■ **Task objective**: The first line of the listing opens the range and the line with "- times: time" closes it; repeat those lines and all between them word for word, leaving out the pictures.

____________________

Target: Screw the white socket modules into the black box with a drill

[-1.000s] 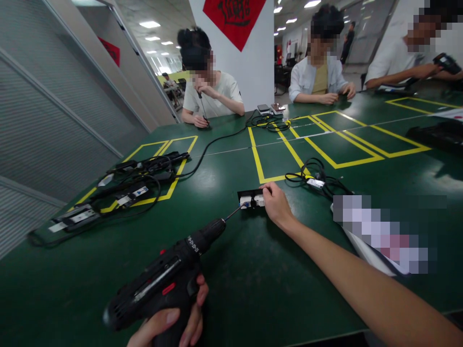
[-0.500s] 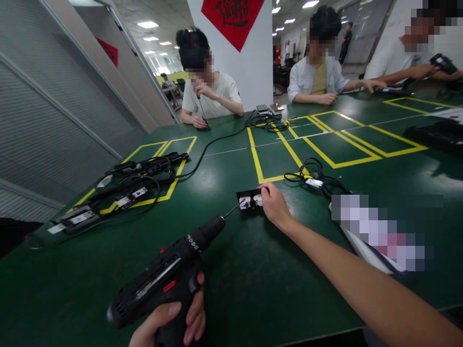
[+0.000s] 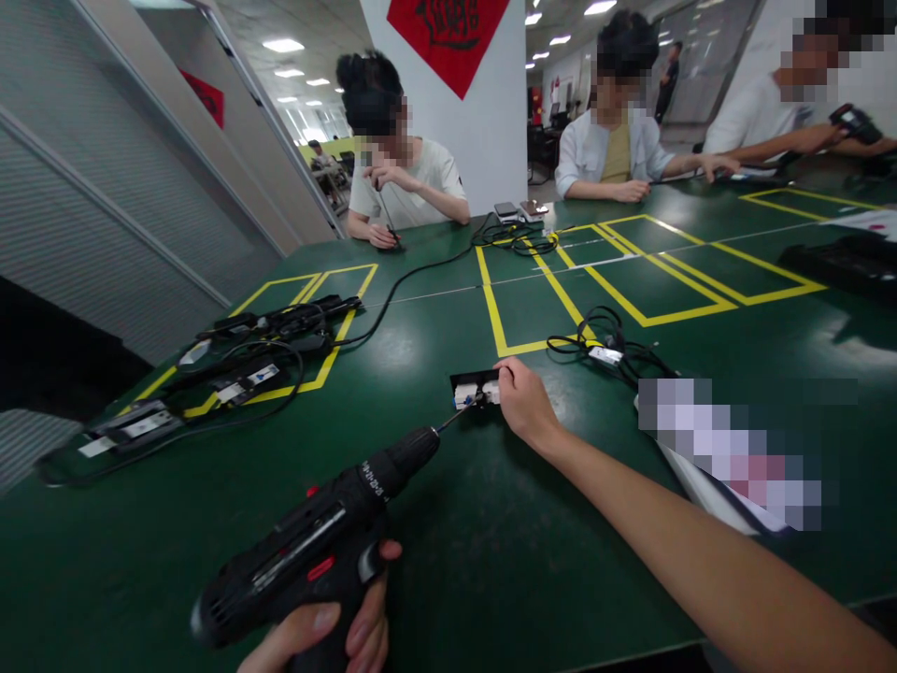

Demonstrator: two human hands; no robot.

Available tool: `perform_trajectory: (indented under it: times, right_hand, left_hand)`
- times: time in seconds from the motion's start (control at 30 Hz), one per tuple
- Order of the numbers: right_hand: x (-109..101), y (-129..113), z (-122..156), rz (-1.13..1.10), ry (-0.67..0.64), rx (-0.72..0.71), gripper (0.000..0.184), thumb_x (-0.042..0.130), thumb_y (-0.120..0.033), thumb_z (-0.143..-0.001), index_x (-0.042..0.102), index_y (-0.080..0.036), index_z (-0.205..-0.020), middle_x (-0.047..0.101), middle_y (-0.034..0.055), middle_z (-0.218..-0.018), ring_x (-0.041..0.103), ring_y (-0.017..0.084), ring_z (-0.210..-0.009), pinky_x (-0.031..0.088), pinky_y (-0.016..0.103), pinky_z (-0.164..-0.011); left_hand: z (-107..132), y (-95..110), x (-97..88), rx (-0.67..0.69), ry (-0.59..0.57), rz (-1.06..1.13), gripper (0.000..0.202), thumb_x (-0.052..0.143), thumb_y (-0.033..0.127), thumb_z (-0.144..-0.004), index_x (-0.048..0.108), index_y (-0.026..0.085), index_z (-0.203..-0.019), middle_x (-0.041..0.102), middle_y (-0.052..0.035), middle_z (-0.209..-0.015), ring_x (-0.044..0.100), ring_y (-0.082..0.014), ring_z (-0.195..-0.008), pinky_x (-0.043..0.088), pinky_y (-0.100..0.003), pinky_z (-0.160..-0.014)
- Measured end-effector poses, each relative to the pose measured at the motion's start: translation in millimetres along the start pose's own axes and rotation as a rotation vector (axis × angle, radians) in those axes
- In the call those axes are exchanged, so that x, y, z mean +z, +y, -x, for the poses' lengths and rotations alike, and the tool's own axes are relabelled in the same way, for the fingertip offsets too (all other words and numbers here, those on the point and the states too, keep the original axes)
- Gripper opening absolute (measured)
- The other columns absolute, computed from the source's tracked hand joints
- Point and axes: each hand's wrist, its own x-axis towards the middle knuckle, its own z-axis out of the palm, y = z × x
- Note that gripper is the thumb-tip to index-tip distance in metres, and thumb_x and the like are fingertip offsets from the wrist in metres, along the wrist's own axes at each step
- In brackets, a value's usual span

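My left hand (image 3: 354, 626) is wrapped around the handle of a black cordless drill (image 3: 315, 537) with red details. Its long thin bit points up and to the right, and the tip meets a small black casing (image 3: 462, 380) holding white parts and a spot of blue. At the casing's right end, my right hand (image 3: 525, 404) is closed on it and keeps it against the green table (image 3: 448, 533). My right fingers cover that end of the casing. Whether the bit sits in a screw is too small to tell.
Black cables and power-strip-like parts (image 3: 259, 369) lie at the left within yellow tape. A coiled cable (image 3: 604, 341) and a blurred-out flat object (image 3: 729, 458) lie to the right. Across the table sit a person in a white shirt (image 3: 434, 178) and two others.
The drill's bit tip has shifted right along the casing, from near the blue spot toward its middle. My right hand still grips the casing. The view has moved slightly.
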Motion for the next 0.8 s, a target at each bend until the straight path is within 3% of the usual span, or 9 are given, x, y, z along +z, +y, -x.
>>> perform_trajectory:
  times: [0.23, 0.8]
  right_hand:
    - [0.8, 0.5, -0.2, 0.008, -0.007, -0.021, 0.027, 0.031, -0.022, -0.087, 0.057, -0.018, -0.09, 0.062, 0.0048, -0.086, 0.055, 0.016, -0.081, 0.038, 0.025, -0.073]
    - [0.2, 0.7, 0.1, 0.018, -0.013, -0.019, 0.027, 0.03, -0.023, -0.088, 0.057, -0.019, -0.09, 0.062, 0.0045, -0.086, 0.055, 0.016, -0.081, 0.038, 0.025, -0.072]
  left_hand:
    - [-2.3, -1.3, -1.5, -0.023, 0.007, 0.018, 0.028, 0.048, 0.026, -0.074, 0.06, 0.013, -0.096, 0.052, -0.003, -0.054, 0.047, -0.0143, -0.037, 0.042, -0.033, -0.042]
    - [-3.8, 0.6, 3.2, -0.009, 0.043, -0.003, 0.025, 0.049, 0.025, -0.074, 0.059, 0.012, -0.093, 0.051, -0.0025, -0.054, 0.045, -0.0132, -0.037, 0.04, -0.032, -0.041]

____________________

■ **Solution for this exercise**:
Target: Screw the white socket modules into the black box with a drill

[-1.000s] 
[-0.500s] 
[+0.000s] 

Demonstrator: two human hands; no robot.

Available tool: `perform_trajectory: (indented under it: times, right_hand, left_hand)`
- times: time in seconds from the motion's start (control at 30 Hz), one per tuple

Nothing else remains in this exercise.